江川紹子の「事件ウオッチ」第86回
【記者会見の質問で安倍官邸が東京新聞に抗議】マスコミは的外れな言いがかりになぜ反論しないのか
文=江川紹子/ジャーナリスト
今年2月、批判的メディアを敵視している米トランプ政権で、ホワイトハウスの報道官が、定例記者会見を中止し、政権側が指名した報道機関だけが参加できる記者懇談に切り替えて、CNNやニューヨーク・タイムズなどを排除したことがあった。この時には、出席を許されたメディアのいくつかが、抗議のために出席を拒否。
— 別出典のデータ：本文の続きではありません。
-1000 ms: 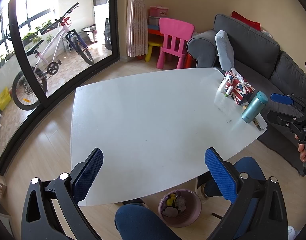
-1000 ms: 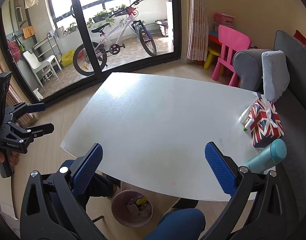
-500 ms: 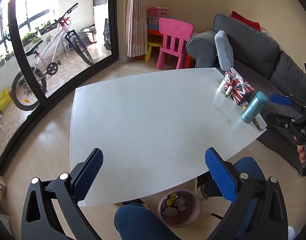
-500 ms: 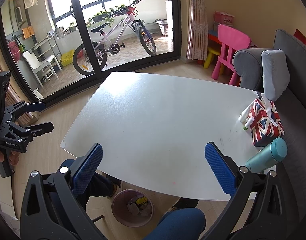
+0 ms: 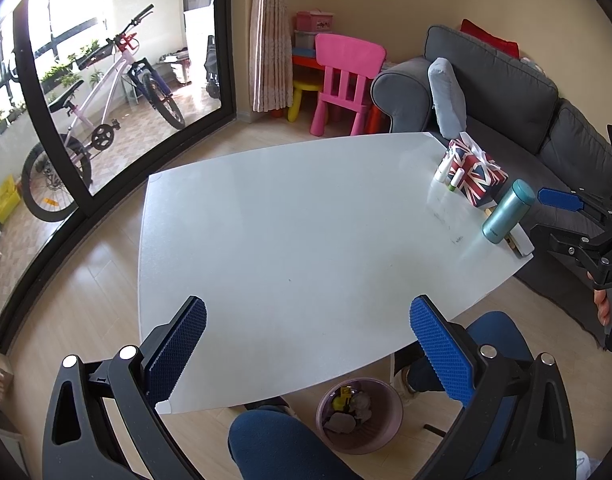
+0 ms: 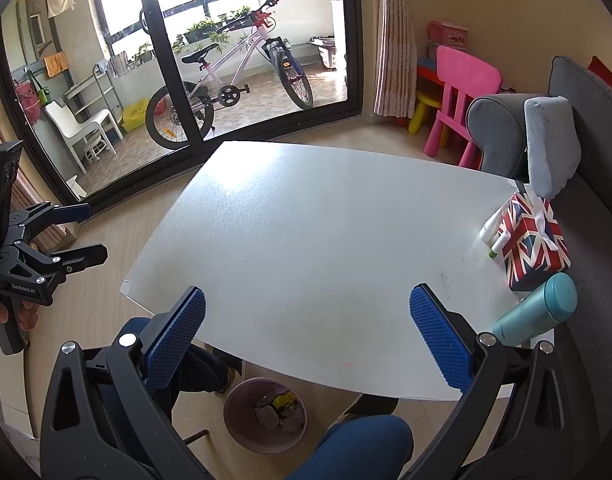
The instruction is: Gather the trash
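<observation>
A pink waste bin [image 5: 359,416] holding crumpled trash stands on the floor under the near edge of the white table [image 5: 286,220]. My left gripper [image 5: 306,332] hovers open over that near edge with nothing between its blue pads. The right wrist view shows the same bin [image 6: 266,416] below my right gripper [image 6: 306,320], also open and empty above the table [image 6: 325,220]. Each gripper shows in the other's view, hand-held off the table's side: the right one [image 5: 539,214] and the left one [image 6: 94,232], jaws apart. I see no loose trash on the tabletop.
A Union Jack tissue box [image 5: 477,176], a teal flask [image 5: 507,212] and small white tubes [image 5: 443,168] sit along the table's right edge. A grey sofa [image 5: 505,92] lies beyond, a pink chair [image 5: 345,80] at the back. The person's blue-clad knees [image 5: 274,444] flank the bin.
Almost nothing has changed. Both grippers stay open and empty; the right gripper has drifted very slightly toward the table in the left wrist view.
</observation>
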The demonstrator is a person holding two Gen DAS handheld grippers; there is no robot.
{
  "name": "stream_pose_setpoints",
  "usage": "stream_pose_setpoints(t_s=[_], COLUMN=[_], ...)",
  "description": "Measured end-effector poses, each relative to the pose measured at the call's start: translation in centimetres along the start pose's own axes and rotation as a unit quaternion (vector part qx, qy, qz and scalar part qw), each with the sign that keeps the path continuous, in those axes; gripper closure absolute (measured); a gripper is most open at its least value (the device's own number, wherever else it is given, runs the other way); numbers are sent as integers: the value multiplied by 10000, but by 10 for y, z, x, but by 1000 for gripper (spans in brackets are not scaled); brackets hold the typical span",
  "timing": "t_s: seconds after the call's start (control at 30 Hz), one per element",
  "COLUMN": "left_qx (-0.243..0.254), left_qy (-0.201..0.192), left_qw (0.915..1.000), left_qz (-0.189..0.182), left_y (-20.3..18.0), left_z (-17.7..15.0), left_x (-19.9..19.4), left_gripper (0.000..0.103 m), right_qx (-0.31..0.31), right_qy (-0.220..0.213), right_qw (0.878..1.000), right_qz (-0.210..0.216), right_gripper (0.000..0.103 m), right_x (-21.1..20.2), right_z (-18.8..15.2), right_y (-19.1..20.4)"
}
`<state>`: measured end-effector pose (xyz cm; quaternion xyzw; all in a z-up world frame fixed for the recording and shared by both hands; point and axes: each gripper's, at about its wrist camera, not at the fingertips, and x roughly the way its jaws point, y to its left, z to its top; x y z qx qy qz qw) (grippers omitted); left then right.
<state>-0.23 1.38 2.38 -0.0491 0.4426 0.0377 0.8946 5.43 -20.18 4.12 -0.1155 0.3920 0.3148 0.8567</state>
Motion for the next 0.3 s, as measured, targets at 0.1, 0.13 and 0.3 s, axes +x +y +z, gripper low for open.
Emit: stream_pose_setpoints(t_s=[0.1,0.13,0.3], left_qx=[40,42,112], left_qy=[43,42,-60], left_qw=[10000,10000,9998], left_qz=[43,38,134], left_y=[0,2,4], left_z=[0,-2,-2], left_x=[5,5,12], left_gripper=[5,5,5], right_qx=[11,17,81], right_qy=[40,50,108], right_qw=[10000,10000,9999], right_qz=[-6,-16,-32], right_gripper=[3,3,3], right_x=[4,5,17], right_z=[-7,-8,-15], right_y=[1,1,-2])
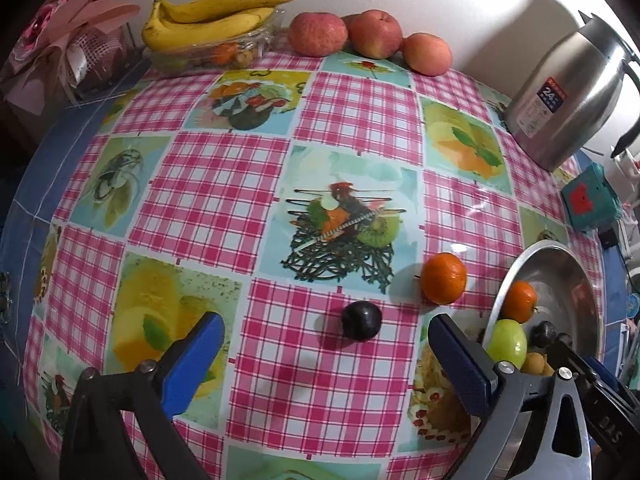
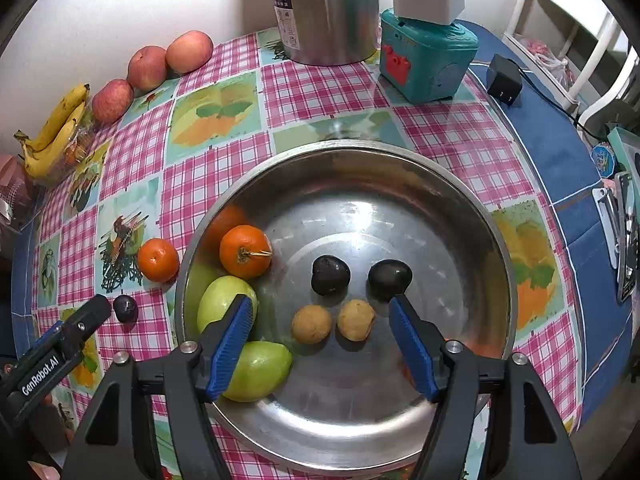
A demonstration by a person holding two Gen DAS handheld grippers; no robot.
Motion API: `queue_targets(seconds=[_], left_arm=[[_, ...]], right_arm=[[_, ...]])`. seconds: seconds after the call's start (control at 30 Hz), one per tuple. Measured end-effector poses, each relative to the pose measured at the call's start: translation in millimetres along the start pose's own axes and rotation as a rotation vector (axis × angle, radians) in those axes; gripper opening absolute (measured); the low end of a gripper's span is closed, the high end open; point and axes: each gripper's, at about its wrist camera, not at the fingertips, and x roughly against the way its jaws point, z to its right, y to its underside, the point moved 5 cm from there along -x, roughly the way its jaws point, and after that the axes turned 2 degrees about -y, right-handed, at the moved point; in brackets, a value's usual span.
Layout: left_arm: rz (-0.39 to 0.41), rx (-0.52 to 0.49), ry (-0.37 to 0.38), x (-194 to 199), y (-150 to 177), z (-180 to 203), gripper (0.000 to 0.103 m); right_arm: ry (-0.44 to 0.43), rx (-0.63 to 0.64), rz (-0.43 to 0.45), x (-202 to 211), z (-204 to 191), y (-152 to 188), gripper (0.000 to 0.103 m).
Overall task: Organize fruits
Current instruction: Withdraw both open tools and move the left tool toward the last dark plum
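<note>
A steel bowl holds an orange, two green fruits, two dark plums and two small tan fruits. My right gripper is open and empty above the bowl's near side. On the cloth left of the bowl lie a loose orange and a dark plum. My left gripper is open and empty, its fingers either side of the plum, just short of it. The bowl shows at the right of the left wrist view.
Bananas on a clear plastic box and three apples line the back wall. A steel kettle, a teal toy box and a black adapter stand at the right. The table edge runs along the left.
</note>
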Motion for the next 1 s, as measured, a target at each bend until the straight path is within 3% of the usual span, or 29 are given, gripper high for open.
queue_targets(seconds=[0.2,0.67,0.8,1.0], left_arm=[[0.005,-0.002,0.001,0.7,-0.6,-0.1,0.103],[0.014,0.018,0.011,2.5,-1.2,-6.2,0.103],[0.004,0.011,0.046,3.4,-2.3,-7.5,0.103],[0.012,0.034,0.009,6.1,-4.6,-22.0,0.103]], right_arm=[[0.0,0.026,0.031,2.6,-2.2,-1.7,0.092],[-0.006,0.051,0.04,3.6,-6.9,-2.7,0.092],[0.003,0.065,0.028,2.3,-8.2,-2.9,0.092],[-0.004,0.113,0.01,-1.6,-23.8,-0.9,0.092]])
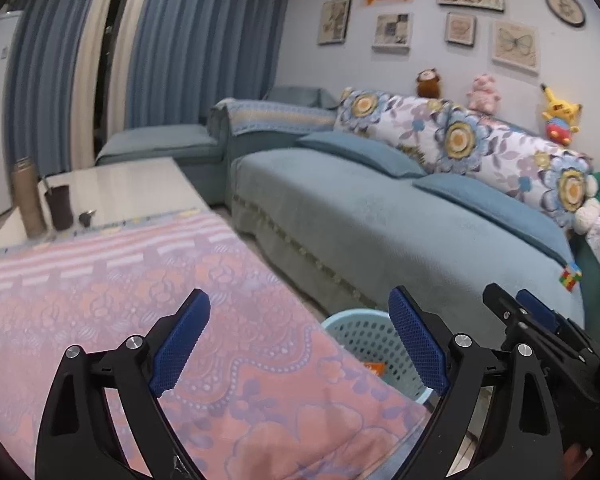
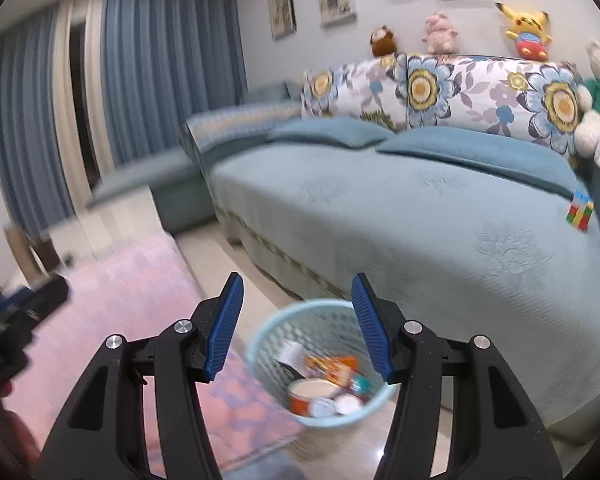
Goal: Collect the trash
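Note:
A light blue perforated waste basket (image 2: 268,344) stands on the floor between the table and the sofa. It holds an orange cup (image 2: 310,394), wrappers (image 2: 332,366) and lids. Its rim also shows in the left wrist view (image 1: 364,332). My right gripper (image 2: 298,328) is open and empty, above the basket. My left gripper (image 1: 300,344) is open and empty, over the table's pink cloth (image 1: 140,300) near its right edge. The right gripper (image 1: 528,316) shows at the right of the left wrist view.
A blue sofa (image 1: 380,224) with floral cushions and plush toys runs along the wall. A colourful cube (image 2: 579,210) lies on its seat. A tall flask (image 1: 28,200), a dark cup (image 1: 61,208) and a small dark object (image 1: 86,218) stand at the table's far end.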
さらに記者会としても抗議をしている。
トランプ大統領が就任直前に開いた記者会見で、自身に批判的なCNNなどのメディアについて、「嘘ニュース」などと激しく非難し、同社記者の質問には一切応えなかった際にも、CNNのライバル局であり保守的なFOXニュースのキャスターが番組内でCNNを擁護し、「どんなジャーナリストも、米国の次期大統領による誹謗中傷に屈してはなりません」と言い切った。
政権による不当な圧力には、きちんと声を挙げて抗議をする。ターゲットになったのが、自分とは政治的立場や論調が違うメディアやジャーナリストであっても、それを応援する。日本でも、とりわけ報道機関にはそうあってほしい。